## WORK TASK
Check every line of the data for the string "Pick" and copy the ones that have it.
━━━━━━━━━━━━━━━━━━━━
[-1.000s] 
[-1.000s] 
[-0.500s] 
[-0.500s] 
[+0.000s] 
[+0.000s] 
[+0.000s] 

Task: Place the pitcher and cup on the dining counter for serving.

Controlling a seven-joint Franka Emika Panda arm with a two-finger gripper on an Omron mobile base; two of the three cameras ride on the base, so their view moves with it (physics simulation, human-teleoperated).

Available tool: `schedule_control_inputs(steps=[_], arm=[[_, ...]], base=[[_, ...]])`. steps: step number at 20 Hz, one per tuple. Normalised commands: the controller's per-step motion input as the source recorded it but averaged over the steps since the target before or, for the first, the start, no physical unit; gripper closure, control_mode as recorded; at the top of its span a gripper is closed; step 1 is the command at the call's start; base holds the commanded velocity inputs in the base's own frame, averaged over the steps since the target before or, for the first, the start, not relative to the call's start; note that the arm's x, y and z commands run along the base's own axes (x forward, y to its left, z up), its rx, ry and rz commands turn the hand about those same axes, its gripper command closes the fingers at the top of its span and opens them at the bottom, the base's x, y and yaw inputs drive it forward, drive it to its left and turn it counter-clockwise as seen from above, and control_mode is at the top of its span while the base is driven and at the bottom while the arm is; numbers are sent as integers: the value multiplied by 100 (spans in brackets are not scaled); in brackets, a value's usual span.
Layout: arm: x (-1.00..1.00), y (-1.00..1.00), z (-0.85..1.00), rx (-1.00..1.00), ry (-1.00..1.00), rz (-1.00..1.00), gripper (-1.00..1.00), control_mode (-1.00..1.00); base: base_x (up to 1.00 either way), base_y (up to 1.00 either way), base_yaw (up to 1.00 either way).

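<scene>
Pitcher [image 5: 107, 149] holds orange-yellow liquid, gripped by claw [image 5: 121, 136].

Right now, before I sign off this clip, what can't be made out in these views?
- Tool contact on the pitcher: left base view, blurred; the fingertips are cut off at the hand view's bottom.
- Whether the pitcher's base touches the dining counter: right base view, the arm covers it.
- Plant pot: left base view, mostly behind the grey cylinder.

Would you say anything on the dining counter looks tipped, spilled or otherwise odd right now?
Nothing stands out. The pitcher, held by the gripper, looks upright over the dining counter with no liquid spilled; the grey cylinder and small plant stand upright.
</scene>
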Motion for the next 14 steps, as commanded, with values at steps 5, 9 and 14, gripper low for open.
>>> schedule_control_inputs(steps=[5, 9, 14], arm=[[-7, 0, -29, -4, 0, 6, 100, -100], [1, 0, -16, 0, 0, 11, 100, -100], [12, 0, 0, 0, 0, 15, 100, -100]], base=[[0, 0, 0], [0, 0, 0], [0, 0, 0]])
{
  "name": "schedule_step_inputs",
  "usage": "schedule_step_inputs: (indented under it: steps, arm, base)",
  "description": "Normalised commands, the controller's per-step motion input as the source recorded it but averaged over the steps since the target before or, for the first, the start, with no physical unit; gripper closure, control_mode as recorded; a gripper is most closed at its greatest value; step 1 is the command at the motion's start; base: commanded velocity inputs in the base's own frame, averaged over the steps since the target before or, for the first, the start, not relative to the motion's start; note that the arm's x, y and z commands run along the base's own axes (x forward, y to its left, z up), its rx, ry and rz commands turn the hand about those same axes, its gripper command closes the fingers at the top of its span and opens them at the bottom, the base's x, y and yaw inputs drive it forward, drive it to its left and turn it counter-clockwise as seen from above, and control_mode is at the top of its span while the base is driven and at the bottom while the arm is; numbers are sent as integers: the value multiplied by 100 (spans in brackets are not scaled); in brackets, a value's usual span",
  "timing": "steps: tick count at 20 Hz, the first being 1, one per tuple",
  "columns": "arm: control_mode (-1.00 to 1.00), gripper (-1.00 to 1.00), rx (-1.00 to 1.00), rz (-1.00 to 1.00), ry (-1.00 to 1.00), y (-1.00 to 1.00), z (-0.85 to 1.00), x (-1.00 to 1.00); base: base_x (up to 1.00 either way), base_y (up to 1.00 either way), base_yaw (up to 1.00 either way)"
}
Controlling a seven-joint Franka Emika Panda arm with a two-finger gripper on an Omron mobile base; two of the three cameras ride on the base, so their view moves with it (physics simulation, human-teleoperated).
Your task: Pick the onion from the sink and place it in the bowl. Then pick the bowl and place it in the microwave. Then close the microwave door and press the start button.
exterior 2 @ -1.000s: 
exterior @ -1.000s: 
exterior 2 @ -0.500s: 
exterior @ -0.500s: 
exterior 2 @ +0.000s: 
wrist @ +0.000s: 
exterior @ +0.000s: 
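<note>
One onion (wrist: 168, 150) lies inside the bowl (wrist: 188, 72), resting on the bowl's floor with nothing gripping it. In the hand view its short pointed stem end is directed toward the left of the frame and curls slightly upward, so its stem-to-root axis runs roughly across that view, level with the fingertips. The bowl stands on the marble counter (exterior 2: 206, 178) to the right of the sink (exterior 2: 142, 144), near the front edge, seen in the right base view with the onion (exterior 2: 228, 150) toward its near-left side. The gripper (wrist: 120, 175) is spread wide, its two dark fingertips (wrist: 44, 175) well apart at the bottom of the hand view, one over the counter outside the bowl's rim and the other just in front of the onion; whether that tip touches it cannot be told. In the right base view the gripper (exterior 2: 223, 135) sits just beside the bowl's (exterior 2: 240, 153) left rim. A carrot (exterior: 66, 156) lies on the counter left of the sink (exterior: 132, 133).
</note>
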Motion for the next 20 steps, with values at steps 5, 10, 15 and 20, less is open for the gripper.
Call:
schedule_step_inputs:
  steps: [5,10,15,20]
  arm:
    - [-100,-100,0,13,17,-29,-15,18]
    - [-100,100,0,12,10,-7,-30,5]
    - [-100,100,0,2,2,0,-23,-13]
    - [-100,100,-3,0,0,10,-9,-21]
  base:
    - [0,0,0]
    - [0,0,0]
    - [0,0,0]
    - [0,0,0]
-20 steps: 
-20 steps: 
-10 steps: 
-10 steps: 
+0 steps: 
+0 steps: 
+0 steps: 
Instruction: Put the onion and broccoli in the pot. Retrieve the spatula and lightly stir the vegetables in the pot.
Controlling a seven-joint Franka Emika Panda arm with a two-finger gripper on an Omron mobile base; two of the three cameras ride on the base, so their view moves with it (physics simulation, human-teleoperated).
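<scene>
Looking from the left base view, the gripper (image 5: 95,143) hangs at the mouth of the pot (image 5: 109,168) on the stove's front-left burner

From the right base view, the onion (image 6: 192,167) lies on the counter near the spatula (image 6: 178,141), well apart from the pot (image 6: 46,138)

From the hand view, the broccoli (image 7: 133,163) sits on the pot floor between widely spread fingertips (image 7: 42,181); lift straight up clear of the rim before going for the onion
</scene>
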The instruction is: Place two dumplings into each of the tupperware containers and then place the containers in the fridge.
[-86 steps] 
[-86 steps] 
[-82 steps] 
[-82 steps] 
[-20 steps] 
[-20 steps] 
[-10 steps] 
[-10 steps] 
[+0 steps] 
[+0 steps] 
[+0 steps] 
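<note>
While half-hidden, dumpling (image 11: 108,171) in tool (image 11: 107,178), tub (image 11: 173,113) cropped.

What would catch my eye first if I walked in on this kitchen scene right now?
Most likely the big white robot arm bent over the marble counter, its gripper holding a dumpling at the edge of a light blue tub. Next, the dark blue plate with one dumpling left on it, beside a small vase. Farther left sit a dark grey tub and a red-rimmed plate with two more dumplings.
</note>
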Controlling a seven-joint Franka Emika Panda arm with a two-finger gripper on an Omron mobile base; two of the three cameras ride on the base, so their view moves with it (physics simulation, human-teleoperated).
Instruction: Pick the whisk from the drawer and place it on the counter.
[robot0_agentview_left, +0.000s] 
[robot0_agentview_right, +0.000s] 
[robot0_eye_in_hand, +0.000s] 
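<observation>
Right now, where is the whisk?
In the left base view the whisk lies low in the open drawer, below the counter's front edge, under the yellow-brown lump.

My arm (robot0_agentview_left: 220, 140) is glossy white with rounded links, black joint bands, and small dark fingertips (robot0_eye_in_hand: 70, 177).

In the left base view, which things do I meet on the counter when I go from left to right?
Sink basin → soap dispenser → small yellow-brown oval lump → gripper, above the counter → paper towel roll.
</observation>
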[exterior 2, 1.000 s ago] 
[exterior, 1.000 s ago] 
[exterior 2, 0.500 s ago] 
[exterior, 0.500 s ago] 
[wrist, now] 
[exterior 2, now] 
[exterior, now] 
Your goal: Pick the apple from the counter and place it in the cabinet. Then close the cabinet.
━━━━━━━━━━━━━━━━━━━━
## TASK RESPONSE
Your task: Pick the onion from the sink and place it in the bowl. Then pick the bowl and place it in the microwave. Then close the microwave door and press the start button.
Instruction: Pick the whisk from the drawer and place it on the counter.
Your goal: Pick the apple from the counter and place it in the cabinet. Then close the cabinet.

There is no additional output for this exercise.